Yunanlı yazar Dido Sotiriyu’nun Benden Selam Söyle Anadolu’ya romanını yıllardır hâlâ okurum. Bu romanın içeriğine benzer PAVLİ KARDEŞ, Anı/ Anlatı kitabımın başına Manoli’nin bu türküsünü almıştım Dido’nun bu romanından.
UZATTIĞI İKİ BİN MARK’I
Altı yıl önce Münih’te açtığımız sergiye bir genç geldi, 30X40 bir portre aldı, uzattığı iki bin Markı saymadan cebime koydum, bu Türk genci şaşırdı saymamı istedi “doğrudur” dedim. Sergide bir kart bulduk, boş bir gecemizde bizi çağırıyorlardı, adresteki Dost Taverna’ya. Bir gece gittik, sahiplerinden birisi resmi alan gençti, resim duvardaydı ve güzel bir ışık doğrulmuştu tabloya. Yıllar önce tanıdığım üç sanatçı arkadaş da buldum burada, dediler ki “Size bir sürprizimiz var... “Biraz sonra kapıdan kalabalık bir grup girdi içeriye, ak saçlı, başında bere bir bayan fotoğraflarından hemen tanıdım bu DİDO SOTİRİYU idi. Masalar masalara eklendi, herkes vurdu rakının gözüne gözüne, o gün İstanbul’dan uçakla getirilen taze İstavrit ile!

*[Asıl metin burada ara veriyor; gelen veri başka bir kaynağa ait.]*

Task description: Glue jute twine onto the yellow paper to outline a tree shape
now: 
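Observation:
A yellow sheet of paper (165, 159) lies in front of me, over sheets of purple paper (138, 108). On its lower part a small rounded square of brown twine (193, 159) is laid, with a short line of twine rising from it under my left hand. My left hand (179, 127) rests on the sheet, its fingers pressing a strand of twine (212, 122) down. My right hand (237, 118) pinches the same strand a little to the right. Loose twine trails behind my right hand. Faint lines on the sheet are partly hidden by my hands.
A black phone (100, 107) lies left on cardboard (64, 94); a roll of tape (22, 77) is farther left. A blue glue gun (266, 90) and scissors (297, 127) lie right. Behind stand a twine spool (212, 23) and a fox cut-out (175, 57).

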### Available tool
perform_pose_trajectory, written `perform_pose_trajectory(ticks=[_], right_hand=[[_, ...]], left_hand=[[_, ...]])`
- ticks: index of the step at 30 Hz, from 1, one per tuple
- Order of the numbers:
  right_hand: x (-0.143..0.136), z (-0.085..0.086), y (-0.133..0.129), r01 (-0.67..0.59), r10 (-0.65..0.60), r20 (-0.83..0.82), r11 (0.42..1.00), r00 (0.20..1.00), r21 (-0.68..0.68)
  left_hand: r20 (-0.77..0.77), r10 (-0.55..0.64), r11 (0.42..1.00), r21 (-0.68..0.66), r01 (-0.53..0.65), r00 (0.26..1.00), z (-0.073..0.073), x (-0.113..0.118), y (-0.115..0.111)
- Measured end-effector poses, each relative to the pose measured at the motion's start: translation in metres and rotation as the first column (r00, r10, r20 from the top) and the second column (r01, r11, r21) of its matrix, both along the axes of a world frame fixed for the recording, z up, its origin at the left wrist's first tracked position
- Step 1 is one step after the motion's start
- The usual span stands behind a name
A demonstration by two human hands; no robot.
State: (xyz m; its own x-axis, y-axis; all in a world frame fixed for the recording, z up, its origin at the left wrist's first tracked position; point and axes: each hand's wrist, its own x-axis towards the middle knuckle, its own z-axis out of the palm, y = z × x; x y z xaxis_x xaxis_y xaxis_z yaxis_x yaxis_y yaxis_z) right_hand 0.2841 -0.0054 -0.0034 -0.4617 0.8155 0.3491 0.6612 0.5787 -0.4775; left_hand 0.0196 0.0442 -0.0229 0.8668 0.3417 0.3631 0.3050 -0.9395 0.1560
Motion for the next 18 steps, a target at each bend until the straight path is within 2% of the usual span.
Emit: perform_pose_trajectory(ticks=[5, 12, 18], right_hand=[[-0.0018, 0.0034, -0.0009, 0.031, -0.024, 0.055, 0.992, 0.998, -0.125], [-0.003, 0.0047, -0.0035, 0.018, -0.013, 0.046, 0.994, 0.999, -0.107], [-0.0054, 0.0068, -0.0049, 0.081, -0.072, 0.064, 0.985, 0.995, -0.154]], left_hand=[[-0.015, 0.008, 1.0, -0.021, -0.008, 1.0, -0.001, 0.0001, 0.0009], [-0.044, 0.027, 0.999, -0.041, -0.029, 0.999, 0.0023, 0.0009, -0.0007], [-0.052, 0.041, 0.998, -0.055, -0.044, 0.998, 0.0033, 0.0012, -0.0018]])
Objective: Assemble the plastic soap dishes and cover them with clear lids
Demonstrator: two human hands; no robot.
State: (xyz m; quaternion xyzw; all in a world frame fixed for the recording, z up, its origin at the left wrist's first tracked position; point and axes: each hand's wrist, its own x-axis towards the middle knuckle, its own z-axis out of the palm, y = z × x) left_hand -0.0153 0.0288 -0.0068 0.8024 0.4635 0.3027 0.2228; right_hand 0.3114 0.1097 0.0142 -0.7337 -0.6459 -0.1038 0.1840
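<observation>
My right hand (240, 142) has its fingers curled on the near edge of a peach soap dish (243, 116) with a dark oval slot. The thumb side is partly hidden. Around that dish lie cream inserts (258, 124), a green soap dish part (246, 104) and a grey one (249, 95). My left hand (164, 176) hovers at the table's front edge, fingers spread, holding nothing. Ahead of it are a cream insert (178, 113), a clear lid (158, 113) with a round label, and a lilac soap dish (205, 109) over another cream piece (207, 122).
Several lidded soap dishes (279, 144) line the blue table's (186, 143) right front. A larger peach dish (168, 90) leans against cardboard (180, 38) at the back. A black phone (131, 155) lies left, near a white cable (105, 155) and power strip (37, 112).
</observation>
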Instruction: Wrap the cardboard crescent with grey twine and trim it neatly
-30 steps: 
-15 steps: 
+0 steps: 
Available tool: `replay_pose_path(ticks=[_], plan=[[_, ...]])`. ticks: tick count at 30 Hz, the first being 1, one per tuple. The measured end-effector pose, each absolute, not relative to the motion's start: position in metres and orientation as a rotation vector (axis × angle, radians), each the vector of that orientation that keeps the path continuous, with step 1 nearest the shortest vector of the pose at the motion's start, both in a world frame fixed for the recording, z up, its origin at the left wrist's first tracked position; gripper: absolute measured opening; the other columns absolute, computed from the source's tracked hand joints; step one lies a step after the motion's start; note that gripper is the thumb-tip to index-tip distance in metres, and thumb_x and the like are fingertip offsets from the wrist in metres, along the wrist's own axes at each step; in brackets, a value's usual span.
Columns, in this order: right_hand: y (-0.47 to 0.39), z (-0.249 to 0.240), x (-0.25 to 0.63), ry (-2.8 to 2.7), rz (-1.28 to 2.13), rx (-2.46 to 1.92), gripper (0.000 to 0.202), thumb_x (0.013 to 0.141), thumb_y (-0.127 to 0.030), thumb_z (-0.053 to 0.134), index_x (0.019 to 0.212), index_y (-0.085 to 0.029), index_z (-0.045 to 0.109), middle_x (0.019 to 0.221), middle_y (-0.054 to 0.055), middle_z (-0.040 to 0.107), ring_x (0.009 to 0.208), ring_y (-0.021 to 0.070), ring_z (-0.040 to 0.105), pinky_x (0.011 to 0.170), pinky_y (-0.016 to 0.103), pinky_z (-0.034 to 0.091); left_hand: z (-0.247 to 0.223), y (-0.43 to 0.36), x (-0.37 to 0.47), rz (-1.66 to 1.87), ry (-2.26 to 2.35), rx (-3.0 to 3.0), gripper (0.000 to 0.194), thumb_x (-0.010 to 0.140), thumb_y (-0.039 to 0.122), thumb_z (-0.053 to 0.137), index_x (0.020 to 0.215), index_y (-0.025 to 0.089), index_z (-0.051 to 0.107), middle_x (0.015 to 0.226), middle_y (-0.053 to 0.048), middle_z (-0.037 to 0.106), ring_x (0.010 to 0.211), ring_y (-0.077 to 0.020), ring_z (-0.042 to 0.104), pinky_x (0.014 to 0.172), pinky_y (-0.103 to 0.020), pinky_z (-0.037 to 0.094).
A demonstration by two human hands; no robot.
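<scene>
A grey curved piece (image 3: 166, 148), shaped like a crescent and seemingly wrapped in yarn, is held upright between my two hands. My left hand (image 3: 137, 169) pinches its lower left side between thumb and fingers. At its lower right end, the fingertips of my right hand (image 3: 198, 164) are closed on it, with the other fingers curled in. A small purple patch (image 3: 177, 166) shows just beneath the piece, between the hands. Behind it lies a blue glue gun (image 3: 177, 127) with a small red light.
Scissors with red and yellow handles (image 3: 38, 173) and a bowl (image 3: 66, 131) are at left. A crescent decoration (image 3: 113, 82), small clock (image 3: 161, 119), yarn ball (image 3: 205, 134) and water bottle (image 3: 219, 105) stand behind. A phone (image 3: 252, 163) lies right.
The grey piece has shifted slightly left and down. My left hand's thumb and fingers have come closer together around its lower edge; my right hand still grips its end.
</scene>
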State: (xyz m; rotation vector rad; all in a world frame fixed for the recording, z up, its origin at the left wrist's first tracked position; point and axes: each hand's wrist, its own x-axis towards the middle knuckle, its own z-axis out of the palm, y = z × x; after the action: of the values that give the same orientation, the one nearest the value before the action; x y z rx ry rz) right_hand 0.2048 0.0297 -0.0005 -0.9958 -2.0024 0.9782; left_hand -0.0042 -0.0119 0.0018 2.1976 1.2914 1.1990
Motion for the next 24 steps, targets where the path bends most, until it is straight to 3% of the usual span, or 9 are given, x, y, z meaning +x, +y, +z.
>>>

Benden Selam Söyle Anadolu’ya romanından, romanıma yaptığım alıntıdan söz ettim. Dido heyecanlandı, ülkeme döner dönmez göndereceğimi söyleyince, bize çevirmenlik yapan gözlüklü genç “Kitabınız bende var efendim” dedi “iki hafta önce İstanbul’dan almıştım”
Bu sefer heyecanlanma bana düştü. “Lütfen git getir” dedim. Sonradan Rumca, Türkçe konuşan gencin ünlü film yapımcısı Thomas Balkenhof olduğunu öğrenecektim İstanbul’dan kadim dostum Erman Okay’dan... Thomas kitabı getirdi, o bölümü çevirdi güzel bir ‘ithaf’ yazıp Dido’ya uzattım, o da çevrildi Rumcaya ve Dido dolu gözlerle kalkıp boynuma sarıldı.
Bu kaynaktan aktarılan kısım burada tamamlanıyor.